Это кажется странным, я понимаю, и все же определенная логика тут есть. Ведь я именно ради этого туда пришла. Именно ради этого пробралась в их квартиру. Мне нужен был ответ. Я хотела во всем разобраться. Мне необходима была уверенность, что все будет хорошо, что мы с Марни по-прежнему подруги и между нами ничего не изменилось.
– Хватит, Джейн, – сказал Чарльз. – Мне нужна помощь. – Он поморщился. – Ты можешь… Просто дай мне мой телефон. Прошу тебя, Джейн.
Я подошла к нему и носком туфли отшвырнула трубку подальше. Я не собиралась так делать, это не входило в мои планы. Но я чувствовала себя героиней фильма, которая совершенно случайно наткнулась на своего заклятого врага, находящегося в бедственном положении, и мне показалось, что подобная выходка абсолютно оправданна. Так я и поступила.
– Я задала тебе вопрос, – сказала я. – Будь так любезен, отвечай.
– Ничего, – отозвался он. – Ровным счетом ничего, Джейн. Ну хватит уже, а? Это просто бред какой-то. Думаю, у меня сотрясение мозга. Сколько сейчас времени? Джейн? Не знаю, давно ли я здесь лежу. – Он снова закашлялся, его тело содрогнулось, и он скрипнул зубами. – Я то прихожу в себя, то опять теряю сознание… Ох, да черт бы тебя драл, Джейн. Ладно, хорошо. Марни рвала и метала. Она не знала, чему верить, и до сих пор не знает, и я сто раз уже изложил ей свою версию событий, но она никак не может выбросить из головы всю ту чушь, которую ты молола.

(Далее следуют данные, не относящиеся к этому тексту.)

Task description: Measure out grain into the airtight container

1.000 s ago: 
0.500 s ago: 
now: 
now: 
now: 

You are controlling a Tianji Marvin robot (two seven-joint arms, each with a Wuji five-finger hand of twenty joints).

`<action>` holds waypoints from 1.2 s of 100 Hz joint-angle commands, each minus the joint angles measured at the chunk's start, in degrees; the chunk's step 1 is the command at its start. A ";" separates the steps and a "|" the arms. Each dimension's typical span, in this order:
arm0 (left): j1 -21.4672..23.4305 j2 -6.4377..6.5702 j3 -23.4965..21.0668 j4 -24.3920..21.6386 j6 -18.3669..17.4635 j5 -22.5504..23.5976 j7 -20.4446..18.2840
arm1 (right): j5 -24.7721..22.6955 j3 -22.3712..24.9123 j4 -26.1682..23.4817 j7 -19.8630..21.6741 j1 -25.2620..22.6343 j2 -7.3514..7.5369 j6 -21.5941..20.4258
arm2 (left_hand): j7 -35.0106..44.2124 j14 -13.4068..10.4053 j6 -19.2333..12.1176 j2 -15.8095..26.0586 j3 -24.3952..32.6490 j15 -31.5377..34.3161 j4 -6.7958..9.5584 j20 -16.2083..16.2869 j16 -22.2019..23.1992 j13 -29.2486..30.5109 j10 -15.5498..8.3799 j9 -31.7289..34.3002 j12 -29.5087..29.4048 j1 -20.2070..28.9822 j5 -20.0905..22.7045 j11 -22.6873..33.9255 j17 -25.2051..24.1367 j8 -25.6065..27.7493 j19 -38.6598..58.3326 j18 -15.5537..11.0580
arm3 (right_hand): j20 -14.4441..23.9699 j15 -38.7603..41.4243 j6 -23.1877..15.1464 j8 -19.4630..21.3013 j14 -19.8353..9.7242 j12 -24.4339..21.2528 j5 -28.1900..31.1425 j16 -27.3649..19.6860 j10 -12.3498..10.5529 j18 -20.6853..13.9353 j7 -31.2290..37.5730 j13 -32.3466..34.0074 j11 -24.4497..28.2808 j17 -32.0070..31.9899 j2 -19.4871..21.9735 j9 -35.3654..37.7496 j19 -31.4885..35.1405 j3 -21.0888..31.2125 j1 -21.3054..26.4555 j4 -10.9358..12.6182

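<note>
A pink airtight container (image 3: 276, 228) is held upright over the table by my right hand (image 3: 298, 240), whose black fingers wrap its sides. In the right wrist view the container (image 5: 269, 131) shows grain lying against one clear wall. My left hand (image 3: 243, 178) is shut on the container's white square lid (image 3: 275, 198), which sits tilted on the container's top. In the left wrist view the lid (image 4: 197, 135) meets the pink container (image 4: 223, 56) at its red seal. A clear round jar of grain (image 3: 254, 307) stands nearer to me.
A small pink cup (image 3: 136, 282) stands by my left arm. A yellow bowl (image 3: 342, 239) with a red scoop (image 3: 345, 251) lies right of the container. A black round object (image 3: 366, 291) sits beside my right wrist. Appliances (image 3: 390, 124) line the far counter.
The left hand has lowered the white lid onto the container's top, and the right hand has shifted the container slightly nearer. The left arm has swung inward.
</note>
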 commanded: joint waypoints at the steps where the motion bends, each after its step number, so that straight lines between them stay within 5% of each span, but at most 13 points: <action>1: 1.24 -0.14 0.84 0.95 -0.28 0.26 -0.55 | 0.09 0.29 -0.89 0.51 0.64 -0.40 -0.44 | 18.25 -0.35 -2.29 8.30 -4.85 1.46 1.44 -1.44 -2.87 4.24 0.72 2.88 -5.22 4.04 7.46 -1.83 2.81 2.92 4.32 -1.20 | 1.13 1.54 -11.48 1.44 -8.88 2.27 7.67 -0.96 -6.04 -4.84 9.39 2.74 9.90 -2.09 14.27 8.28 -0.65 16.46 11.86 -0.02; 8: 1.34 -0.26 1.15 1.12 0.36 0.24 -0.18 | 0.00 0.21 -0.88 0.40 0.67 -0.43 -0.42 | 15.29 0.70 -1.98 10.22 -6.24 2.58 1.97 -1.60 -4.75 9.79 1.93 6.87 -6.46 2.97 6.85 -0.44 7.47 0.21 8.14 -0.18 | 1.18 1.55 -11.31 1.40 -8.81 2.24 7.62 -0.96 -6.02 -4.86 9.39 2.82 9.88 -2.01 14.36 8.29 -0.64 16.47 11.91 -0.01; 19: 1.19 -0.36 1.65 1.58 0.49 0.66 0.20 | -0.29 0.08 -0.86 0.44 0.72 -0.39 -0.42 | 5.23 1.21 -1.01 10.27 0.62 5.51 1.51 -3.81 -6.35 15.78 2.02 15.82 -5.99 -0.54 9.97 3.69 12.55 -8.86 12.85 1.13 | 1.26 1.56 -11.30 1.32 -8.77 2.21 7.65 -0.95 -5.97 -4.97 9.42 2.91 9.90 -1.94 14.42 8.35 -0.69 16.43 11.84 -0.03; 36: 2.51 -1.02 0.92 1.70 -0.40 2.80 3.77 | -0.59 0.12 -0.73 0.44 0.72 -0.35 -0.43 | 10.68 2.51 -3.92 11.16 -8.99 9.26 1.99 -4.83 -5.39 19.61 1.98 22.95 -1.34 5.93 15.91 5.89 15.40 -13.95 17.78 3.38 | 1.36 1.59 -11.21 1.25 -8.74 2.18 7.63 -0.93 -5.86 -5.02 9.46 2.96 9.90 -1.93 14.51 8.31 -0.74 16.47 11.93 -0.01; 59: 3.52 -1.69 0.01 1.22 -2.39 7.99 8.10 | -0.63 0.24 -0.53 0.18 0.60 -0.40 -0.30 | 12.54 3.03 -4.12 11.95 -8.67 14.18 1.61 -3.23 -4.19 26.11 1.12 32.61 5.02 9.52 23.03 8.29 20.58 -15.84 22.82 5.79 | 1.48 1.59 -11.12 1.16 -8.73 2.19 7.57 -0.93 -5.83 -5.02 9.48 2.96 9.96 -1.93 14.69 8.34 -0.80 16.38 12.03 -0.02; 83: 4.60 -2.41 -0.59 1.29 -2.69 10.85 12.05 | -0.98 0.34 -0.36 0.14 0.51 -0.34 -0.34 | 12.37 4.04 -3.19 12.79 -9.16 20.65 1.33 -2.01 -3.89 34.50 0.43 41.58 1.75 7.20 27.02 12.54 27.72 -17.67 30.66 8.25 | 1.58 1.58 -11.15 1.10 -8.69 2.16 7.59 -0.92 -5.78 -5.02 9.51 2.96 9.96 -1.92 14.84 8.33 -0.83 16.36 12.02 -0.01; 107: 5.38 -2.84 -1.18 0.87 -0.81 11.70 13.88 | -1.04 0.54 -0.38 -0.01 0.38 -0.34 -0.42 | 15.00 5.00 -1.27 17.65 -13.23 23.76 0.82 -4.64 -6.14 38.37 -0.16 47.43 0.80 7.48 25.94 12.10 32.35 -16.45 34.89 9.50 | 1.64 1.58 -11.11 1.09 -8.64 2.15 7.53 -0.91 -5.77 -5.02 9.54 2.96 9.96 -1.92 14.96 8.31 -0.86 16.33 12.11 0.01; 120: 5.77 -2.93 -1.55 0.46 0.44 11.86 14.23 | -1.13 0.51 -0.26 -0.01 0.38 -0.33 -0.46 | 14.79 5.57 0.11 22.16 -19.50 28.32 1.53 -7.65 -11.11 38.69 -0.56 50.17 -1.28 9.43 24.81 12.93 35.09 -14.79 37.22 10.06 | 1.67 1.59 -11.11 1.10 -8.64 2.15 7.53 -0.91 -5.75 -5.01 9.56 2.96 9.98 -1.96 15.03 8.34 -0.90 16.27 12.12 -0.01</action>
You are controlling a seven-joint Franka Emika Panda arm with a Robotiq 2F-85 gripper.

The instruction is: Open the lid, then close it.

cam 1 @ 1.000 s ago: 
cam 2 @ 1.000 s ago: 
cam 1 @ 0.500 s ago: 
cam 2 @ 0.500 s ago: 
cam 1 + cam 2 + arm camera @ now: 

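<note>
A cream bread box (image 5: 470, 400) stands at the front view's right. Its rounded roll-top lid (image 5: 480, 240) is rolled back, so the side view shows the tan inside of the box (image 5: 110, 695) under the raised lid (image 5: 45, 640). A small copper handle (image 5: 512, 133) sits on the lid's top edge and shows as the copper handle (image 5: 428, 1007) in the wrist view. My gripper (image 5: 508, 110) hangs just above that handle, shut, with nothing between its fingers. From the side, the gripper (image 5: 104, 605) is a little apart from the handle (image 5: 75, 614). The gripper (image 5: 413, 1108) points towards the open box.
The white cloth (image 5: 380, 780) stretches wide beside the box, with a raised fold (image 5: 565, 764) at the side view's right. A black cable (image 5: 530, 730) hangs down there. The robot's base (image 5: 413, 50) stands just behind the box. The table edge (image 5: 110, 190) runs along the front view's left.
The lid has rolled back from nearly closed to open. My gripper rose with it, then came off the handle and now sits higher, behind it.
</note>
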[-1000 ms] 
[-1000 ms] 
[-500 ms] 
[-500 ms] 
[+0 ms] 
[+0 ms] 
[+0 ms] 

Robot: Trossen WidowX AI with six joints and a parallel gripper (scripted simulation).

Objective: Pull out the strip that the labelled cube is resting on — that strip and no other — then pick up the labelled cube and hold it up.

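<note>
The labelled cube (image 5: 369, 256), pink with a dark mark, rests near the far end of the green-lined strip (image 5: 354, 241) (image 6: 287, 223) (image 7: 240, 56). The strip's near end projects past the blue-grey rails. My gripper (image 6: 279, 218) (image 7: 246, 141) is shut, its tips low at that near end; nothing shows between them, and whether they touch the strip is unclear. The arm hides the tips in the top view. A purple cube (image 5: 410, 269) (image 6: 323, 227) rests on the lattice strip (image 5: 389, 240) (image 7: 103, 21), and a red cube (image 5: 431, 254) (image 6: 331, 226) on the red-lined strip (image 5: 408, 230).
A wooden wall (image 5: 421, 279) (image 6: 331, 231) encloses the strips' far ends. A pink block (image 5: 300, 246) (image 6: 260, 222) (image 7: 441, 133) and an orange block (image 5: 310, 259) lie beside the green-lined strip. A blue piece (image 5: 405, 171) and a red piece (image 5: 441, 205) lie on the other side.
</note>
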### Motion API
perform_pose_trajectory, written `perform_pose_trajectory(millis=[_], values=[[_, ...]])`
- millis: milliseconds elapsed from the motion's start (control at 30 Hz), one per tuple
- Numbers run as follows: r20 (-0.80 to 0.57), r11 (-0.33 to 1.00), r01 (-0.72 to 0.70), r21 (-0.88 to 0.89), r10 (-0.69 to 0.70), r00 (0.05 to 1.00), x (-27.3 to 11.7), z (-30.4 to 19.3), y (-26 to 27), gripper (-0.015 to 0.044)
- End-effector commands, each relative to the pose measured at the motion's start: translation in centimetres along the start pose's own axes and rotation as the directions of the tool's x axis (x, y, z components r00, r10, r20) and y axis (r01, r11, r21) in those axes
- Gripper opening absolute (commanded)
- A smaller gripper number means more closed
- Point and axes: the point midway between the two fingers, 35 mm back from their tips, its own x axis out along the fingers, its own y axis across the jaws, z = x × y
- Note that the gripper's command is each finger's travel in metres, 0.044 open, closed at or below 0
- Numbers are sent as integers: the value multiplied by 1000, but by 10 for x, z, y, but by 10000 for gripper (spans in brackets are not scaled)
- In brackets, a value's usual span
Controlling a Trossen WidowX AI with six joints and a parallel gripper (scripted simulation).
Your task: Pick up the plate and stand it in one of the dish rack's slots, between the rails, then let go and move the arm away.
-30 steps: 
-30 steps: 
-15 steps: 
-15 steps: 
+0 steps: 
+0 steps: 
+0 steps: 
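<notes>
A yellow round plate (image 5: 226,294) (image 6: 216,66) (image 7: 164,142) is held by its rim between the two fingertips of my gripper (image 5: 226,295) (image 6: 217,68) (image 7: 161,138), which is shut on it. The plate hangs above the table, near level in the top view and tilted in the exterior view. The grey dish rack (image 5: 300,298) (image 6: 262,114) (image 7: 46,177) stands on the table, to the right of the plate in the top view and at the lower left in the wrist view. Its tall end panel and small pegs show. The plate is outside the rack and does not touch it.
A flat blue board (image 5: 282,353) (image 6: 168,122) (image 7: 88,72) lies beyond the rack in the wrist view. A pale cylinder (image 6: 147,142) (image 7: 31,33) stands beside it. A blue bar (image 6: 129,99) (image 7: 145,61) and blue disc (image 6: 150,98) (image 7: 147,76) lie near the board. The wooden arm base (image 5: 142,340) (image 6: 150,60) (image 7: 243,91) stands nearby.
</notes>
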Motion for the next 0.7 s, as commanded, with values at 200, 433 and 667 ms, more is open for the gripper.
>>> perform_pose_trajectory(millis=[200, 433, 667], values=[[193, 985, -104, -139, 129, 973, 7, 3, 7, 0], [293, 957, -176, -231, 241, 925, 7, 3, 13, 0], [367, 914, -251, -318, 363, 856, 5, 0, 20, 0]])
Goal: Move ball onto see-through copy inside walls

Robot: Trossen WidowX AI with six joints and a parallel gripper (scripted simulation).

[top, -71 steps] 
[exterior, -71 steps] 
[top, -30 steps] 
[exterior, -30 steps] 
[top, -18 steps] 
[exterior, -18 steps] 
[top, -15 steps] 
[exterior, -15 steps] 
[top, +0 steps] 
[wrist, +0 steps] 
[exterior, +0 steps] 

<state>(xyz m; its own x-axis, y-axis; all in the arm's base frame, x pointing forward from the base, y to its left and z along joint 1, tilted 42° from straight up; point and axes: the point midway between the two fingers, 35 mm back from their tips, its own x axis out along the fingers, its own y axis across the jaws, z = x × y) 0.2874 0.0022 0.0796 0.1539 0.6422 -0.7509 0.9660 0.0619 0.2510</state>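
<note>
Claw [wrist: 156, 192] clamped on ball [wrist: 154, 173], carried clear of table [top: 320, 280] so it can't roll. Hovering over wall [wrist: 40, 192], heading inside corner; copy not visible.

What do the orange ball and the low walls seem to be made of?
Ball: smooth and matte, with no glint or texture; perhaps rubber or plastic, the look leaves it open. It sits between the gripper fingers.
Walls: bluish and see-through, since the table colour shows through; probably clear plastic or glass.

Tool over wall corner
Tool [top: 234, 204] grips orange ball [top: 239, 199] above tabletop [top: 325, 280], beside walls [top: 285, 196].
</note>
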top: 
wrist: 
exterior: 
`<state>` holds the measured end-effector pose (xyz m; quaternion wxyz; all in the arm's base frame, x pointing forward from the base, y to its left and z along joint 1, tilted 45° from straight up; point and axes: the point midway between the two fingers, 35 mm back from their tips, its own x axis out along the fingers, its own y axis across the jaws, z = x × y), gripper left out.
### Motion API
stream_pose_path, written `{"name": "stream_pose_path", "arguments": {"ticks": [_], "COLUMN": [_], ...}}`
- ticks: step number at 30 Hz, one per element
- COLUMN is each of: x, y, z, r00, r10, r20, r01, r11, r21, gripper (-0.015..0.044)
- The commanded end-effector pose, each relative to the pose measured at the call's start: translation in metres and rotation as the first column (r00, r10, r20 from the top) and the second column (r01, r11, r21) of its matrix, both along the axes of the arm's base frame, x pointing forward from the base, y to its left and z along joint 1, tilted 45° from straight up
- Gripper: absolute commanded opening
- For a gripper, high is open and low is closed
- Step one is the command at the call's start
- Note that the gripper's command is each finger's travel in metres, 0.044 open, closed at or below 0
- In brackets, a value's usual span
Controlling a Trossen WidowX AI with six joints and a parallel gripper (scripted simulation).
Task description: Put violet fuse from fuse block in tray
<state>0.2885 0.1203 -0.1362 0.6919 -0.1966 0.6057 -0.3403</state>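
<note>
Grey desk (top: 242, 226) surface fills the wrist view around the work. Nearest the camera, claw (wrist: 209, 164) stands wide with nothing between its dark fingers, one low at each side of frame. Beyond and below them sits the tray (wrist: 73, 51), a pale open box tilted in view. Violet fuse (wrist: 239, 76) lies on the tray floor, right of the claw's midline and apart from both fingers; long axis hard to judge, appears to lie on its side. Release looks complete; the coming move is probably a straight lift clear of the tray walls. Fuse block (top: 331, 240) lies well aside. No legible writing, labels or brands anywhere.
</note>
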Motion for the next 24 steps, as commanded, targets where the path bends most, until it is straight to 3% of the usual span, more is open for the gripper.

Я улыбнулась. Я чувствовала себя в некотором смысле отмщенной. Да, я слегка преувеличила то, что произошло между нами, но, похоже, это было сделано не зря.
– Продолжай, – велела я.
– Это все! – закричал он и тут же снова поморщился. – Больше рассказывать нечего. Всю неделю ее бросало из стороны в сторону, и не могу сказать, что мы сегодня вечером тебя ждали, хотя, пожалуй, я рад, что ты здесь… но… не знаю. Она была зла как черт, да. На нас обоих. Но она не считает, что между нами что-то было – потому что ничего не было, Джейн, ничего не было, – хотя она постоянно поднимает эту тему, думаю, в конечном счете все уляжется, все будет в порядке и у тебя, и у меня. Однако не могла бы ты… Мы можем поговорить об этом как-нибудь в другой раз. Честное слово. Мы поговорим об этом в другой раз. А сейчас, пожалуйста…
Его затрясло. Я подумала, что у него, наверное, шок. Я не очень понимала, что это значит, хотя парамедики, врачи и сестры объясняли мне это, когда я ждала в приемном покое больницы, куда «скорая» привезла Джонатана.
Я присела на корточки. Деревянный пол казался холодным на ощупь. Без Марни квартира производила совершенно другое впечатление. В прошлый раз оно мне понравилось: выключенные лампы, отсутствие звуков и запахов. Тихая и безлюдная, эта квартира пришлась мне по душе.
Но сейчас все впечатление портил Чарльз. С ним темнота казалась удушающей. Во всей квартире горела лишь одна лампа, прямо над нами, излучая грязный лимонно-желтый свет. Не было ни зажженных ароматических свечей, ни теплого оранжевого освещения. В квартире не было пусто. Но Чарльз не мог заполнить ее собой.
– Мы с тобой раньше почти никогда не оставались наедине, – заметила я. – Без Марни.
– Может быть, как-нибудь в другой раз стоит попробовать, – сказал он.
– Может быть, – отозвалась я.
Я видела, что боль у него явно усиливается. Он старался не шевелиться, но все равно порой делал невольное движение, когда говорил или когда начинал выходить из терпения, и тогда его лицо на секунду-другую искажала гримаса. Иногда мне казалось, что он вот-вот заплачет.